# It's been a year today that Rick left



## Marie5656 (Apr 22, 2020)

*Today marks a year since Rick left. Sure has been a hell of a year too. Thanks to friends and family who stuck by me through the ups and downs. Lately there have been more up days. 
Thanks to my friends here who helped get me through.





*


----------



## Marie5656 (Apr 22, 2020)




----------



## Lee (Apr 22, 2020)

Marie, good to know that you are having more up days now and that you have a good network of friends and family support. Hang in there.


----------



## Ken N Tx (Apr 22, 2020)

We are here....


----------



## hollydolly (Apr 22, 2020)

Marie my goodness, it seems like a long year since Rick died, I'm so sorry that it's a very sad anniversary for you... for you to lose him, and for the world to have changed so much since he's been gone, makes it seem like a much longer time ago.

I'm very pleased you have good supportive family and friends..

Do you wonder what your Rick would have thought of the current pandemic?


----------



## Marie5656 (Apr 22, 2020)

hollydolly said:


> Do you wonder what your Rick would have thought of the current pandemic?



Oh gosh, Holly. He put himself into world events %1000.  Watching all the news, commenting and obsessing.  Lord, how he would have been nuts over the impeachment.
I, myself, would have been worried sick, as he was so at risk, health wise, I am almost glad he is NOT here.  He would not be happy with how things are being handled. But he would be watching all the news, and staying well informed.  And he would worry every time I left the house.


----------



## Marie5656 (Apr 22, 2020)




----------



## Ronni (Apr 22, 2020)

Wow Marie, it's hard to believe it's been a year already!   
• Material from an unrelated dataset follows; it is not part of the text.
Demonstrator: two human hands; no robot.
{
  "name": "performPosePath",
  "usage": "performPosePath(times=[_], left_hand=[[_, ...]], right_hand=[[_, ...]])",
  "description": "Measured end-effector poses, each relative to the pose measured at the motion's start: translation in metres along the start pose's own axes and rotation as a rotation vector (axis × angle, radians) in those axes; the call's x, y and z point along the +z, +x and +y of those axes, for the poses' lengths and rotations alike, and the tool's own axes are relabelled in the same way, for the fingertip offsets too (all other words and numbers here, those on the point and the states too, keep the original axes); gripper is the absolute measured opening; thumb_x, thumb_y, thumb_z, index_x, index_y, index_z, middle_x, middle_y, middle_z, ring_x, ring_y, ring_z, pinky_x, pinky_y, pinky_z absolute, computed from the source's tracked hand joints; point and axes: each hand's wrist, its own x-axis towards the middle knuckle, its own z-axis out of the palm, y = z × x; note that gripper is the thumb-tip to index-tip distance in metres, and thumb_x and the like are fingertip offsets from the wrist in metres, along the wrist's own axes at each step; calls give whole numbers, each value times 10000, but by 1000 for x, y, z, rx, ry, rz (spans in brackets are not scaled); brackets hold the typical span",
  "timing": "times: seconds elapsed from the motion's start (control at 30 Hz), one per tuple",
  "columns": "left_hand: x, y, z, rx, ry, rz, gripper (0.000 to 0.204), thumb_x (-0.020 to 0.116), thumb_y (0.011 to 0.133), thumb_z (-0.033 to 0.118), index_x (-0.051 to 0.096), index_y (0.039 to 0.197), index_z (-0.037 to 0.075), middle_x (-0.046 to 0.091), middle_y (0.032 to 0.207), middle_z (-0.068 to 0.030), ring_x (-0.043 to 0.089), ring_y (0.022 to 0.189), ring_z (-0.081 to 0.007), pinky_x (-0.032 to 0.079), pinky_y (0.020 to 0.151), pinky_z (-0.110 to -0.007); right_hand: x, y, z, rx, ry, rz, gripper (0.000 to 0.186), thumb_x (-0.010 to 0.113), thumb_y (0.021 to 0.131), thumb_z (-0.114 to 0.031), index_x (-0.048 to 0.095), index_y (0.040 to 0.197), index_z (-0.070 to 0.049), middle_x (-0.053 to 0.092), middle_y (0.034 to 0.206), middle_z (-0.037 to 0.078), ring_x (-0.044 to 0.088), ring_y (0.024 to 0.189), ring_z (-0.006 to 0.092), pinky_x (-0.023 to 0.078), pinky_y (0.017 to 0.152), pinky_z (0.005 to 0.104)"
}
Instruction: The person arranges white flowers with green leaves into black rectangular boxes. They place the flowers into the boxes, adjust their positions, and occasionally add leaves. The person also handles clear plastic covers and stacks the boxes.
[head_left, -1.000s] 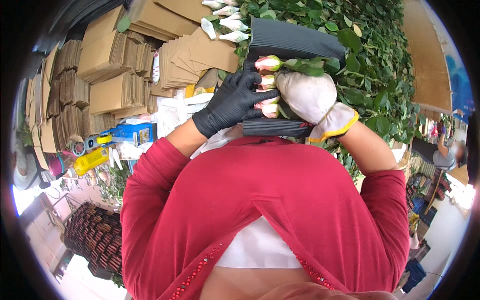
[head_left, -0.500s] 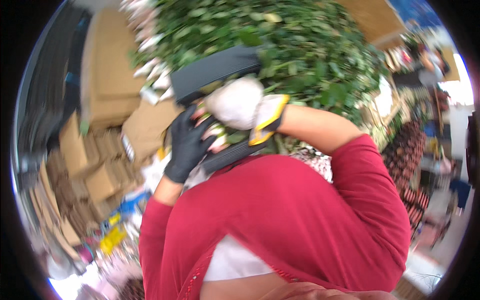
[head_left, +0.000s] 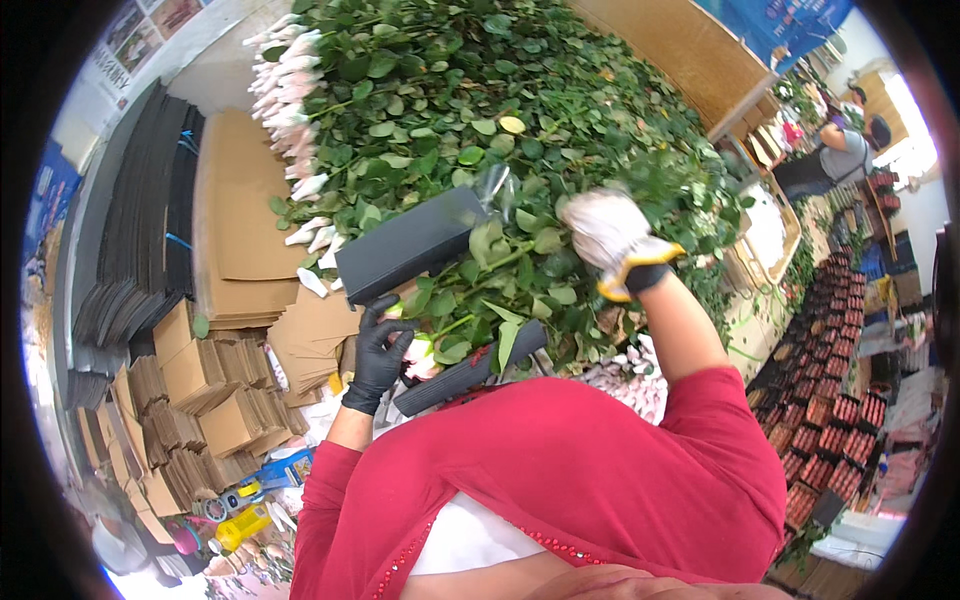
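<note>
My left hand (head_left: 375, 360), in a black glove, has its fingers bent around the heads of pale pink roses (head_left: 422, 368). These roses lie with leafy stems (head_left: 490, 265) between two raised sides of a folded black cardboard wrap (head_left: 410, 245); its near side (head_left: 470, 370) rests close to my body. My right hand (head_left: 605, 228), in a whitish glove with a yellow-edged cuff, is off to the right above the leaves. Motion smears its fingers and the greenery beside it, so whether it grips anything is unclear.
Leafy rose stems (head_left: 430, 90) cover the work surface, with a row of white-wrapped heads (head_left: 287, 110) along its left edge. Brown cardboard sheets (head_left: 245, 200) and dark sheets (head_left: 130, 230) are stacked at left. A yellow bottle (head_left: 243, 526) sits lower left. Another person (head_left: 845, 150) stands far right.
My right hand has moved from the wrap rightward over the leaves, uncovering the stems. My left hand has shifted lower and stays by the rose heads. The whole view has also shifted.
</note>
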Motion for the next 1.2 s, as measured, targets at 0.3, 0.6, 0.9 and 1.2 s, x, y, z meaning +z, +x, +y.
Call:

I'm so glad you have support, and are continuing to live your life.  You're a strong woman!


----------



## RadishRose (Apr 22, 2020)

Keep on being strong Marie and having good days.


----------



## Giantsfan1954 (Apr 22, 2020)

God bless you on this most difficult of days,Marie.
I went through it 14 years ago last week,it does get easier but it's still a very sad day for us that feel that loss the most.


----------



## Pinky (Apr 22, 2020)

You are one strong woman, Marie .. I hope that once this ban is lifted, you will take a nice long trip in your new car.


----------



## Floridatennisplayer (Apr 22, 2020)

Marie, you WILL see him again.


----------



## Em in Ohio (Apr 22, 2020)

I'm so sorry, Marie.  I didn't know about your loss.  Please find comfort however you can.


----------



## jujube (Apr 22, 2020)

You are strong and you are handling this well.  Keep strong. Be good to yourself. Allow yourself to grieve. 

The "first" of everything is very hard; the first Christmas, the first anniversary, the first birthday, etc.  Then comes the next year and it gets a little easier.  Not that it ever stops being sad, but it does get easier.  It does.


----------



## Kaila (Apr 22, 2020)

I just saw this thread.  I too, am thinking of you, Marie!


----------



## Wren (Apr 22, 2020)

Marie, you’ve shown nothing but class and dignity throughout this difficult year, an inspiration to us all, sending hugs x


----------



## gennie (Apr 22, 2020)

Anniversaries are tough.  Stay strong.  They get easier in time.


----------



## Marie5656 (Apr 22, 2020)

Thanks everyone. I had a good day. Not what I wanted, just staying home, but we gotta do what we gotta do. 
Got some phone calls from family. A cousin called and said he was out in my driveway. So, I went and stood just outside my door, he stood by his car and we chatted about 20 minutes.
A good day.


----------



## Ruthanne (Apr 22, 2020)

I know anniversaries are hard.  I always remember my passed hubby on a certain day in March.  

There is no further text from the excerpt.